Celebrating open source contributors
The articles posted in this series are only possible thanks to contributors and project maintainers and so I would like to shout out and thank those folks who really do power open source and enable us all to build on top of what they have created.
So thank you to the following open source heroes: Greg Farrow, Kyle Davis, Michael Hausenblas, Gayan Weerakutti, Jesse Cox, Abhishek Sinha, Al MS, BJ Haberkorn, Tyler Lynch, Praneeth Tekula, Mahesh Biradar, Nikhil Dabhade, Ashish Mehra, Simon Zamarin, Nihal Harish, Lu Huang, Qingwei Li, Satadal Bhattacharjee, Jeremy Cowan, Trevor Roberts, Farhad Jahangirov, Shane Miller, Niko Matsakis, Alex Chung, Matthew Rose, Nicholas Thomson, Ragha Prasad, Sahika Genc, Kyle Saltmarsh, Nicholas Therkelsen-Terry, Leonard O’Sullivan, Alex Chung, Dustin Luong, Suraj Kota, Joan Aoanan, Calvin Wang, Veronika Megler, Christopher Adigun, Young Jung, Mrudhula Balasubramanyan, Jon Fautley and Vivek Sonar.
Make sure you find and follow these builders and keep up to date with their open source projects and contributions.
Latest from open source projects
So many great projects this week, you really are spoiled for choice.

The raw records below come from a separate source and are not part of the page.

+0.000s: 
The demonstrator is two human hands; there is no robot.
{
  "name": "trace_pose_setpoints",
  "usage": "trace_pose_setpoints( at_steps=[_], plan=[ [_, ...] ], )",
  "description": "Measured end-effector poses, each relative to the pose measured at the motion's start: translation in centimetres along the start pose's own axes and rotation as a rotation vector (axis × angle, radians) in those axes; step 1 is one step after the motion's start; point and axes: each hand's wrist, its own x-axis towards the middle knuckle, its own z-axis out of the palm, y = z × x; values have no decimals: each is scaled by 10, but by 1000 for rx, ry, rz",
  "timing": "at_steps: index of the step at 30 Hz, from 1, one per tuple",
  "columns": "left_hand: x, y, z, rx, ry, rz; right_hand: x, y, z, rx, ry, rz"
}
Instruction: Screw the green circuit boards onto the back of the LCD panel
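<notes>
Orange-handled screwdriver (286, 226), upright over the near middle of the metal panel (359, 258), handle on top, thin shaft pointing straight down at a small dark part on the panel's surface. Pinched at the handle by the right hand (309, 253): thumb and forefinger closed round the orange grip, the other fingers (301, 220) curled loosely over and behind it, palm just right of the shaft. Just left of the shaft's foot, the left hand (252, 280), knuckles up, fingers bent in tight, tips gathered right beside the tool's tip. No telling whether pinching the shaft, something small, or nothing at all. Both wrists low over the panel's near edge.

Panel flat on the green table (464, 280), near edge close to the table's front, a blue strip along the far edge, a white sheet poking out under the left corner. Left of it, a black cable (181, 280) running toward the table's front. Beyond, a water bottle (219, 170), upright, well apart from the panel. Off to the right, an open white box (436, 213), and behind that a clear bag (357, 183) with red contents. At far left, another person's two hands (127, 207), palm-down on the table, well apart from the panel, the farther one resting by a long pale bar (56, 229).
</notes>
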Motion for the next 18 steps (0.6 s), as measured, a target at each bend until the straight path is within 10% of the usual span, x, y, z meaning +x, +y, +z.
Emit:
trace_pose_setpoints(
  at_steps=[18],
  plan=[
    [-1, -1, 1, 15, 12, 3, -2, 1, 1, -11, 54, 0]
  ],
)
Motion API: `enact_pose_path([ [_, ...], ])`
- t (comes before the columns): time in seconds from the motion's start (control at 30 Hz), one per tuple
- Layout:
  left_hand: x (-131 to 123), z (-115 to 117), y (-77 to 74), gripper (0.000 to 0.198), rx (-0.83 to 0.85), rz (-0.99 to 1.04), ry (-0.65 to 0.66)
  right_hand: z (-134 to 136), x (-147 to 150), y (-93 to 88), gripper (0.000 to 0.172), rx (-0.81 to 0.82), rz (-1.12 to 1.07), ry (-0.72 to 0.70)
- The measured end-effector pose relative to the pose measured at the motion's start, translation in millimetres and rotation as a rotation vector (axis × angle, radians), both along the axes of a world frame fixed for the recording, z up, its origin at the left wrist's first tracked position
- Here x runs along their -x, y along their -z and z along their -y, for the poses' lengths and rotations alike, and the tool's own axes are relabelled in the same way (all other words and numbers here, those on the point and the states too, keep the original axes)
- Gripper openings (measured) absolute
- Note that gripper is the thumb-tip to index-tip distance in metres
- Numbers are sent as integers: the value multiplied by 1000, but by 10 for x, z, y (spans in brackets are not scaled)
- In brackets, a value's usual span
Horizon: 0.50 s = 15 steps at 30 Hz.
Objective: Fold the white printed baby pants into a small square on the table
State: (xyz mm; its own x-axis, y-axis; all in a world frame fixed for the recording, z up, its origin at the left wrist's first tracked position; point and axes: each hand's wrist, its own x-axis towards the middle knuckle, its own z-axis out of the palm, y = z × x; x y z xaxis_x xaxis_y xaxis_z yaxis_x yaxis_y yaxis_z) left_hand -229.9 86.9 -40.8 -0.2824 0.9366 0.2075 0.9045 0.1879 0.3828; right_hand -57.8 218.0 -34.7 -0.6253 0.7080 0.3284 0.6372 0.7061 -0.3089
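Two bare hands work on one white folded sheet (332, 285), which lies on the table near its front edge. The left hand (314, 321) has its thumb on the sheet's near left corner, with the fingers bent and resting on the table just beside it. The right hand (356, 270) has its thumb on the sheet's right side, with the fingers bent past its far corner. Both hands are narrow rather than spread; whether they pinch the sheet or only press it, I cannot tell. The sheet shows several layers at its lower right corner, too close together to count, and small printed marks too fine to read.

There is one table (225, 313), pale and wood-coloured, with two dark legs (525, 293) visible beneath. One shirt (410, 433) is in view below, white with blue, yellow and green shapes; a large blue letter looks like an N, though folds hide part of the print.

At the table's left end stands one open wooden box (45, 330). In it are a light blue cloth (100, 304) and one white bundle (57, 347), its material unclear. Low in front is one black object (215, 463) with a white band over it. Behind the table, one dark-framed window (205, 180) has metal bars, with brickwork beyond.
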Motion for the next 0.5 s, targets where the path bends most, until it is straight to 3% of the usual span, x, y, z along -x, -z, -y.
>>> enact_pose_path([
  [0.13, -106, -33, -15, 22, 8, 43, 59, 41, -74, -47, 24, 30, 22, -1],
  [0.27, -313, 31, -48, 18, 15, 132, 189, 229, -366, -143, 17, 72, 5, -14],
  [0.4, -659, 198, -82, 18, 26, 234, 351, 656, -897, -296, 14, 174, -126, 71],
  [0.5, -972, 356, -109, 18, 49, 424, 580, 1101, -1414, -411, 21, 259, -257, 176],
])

quail are you looking for an open source tool that helps you to provision the compute instances you need without involving your operations staff? Well, you are in luck, as this new open source project from Qube Research may be what you need. It comes with a user interface where you can select configure EC2 instance and provision with a click of a button in any supported region or account. It manages cleaning up the resources as well - so, check out Quail. Not just a posh egg.
rpCheckup is an open source project from Gold Fig Labs, that is an AWS resource policy security checkup tool that identifies public, external account access, intra-org account access, and private resources. In effect, it helps you check for naughty back doors or wide open privileges by making it easier to reason about resource visibility across all the accounts in your org.
Check out a sample resource - don’t worry, your resolution will improve.
actions2aws this open source tool from Glass Echidna lets you assume AWS IAM roles from GitHub Actions workflows with no stored secrets. From the README.md:
GitHub Actions are a pretty nice solution for CI/CD. Where they fall short is integration with other services, like AWS. The approach suggested by AWS is to create an IAM user, allocate it a long-lived access key and store those credentials in GitHub’s secret storage. This is undesirable for folks working in an environment where IAM users are not permitted. This repo is a GitHub action that can grant your workflows access to AWS via an AWS IAM role session. This means no need to store long-lived credentials in GitHub and comes with a few other benefits.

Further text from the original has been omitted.